Action item:
The answer must restate the records below word for word.

** Opening Information block **

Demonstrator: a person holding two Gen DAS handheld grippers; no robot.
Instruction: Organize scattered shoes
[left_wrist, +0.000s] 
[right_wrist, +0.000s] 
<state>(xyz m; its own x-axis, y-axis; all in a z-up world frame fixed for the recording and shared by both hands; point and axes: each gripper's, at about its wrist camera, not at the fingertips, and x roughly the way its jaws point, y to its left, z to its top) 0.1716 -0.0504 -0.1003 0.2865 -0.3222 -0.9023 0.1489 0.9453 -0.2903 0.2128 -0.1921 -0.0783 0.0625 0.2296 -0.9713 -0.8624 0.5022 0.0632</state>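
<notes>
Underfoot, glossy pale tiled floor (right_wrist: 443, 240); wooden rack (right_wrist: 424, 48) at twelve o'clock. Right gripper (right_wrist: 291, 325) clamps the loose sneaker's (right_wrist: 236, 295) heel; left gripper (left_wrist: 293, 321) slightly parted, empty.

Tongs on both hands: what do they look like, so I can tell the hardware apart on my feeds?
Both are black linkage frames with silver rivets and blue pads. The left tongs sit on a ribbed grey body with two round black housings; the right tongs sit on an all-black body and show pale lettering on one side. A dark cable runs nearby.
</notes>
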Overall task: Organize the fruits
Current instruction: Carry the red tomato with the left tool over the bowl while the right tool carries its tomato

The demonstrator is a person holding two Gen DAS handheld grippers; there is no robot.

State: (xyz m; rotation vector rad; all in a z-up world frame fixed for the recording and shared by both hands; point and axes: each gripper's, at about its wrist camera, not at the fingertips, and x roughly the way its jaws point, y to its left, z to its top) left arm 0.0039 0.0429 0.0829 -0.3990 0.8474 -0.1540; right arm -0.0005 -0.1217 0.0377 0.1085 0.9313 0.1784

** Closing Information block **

Written solution:
Demonstrator: a person holding two Gen DAS handheld grippers; no robot.
Instruction: Organize scattered shoes
[left_wrist, +0.000s] 
[right_wrist, +0.000s] 
<state>(xyz m; its own x-axis, y-axis; all in a z-up world frame fixed for the recording and shared by both hands; point and axes: each gripper's, at about its wrist camera, not at the fingertips, and x roughly the way its jaws point, y to its left, z to its top) 0.1716 -0.0504 -0.1003 0.2865 -0.3222 -0.9023 0.1489 0.9453 -0.2903 0.2128 -0.1921 -0.0783 0.0625 0.2296 -0.9713 -0.8624 0.5022 0.0632</state>
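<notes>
Underfoot, glossy pale tiled floor (right_wrist: 443, 240); wooden rack (right_wrist: 424, 48) at twelve o'clock. Right gripper (right_wrist: 291, 325) clamps the loose sneaker's (right_wrist: 236, 295) heel; left gripper (left_wrist: 293, 321) slightly parted, empty.

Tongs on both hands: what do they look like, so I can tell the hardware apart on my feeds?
Both are black linkage frames with silver rivets and blue pads. The left tongs sit on a ribbed grey body with two round black housings; the right tongs sit on an all-black body and show pale lettering on one side. A dark cable runs nearby.
</notes>
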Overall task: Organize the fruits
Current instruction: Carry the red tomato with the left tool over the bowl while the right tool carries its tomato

The demonstrator is a person holding two Gen DAS handheld grippers; there is no robot.

State: (xyz m; rotation vector rad; all in a z-up world frame fixed for the recording and shared by both hands; point and axes: each gripper's, at about its wrist camera, not at the fingertips, and x roughly the way its jaws point, y to its left, z to its top) left arm 0.0039 0.0429 0.0829 -0.3990 0.8474 -0.1540; right arm -0.0005 -0.1217 0.0377 0.1085 0.9313 0.1784

This exercise requires no further output.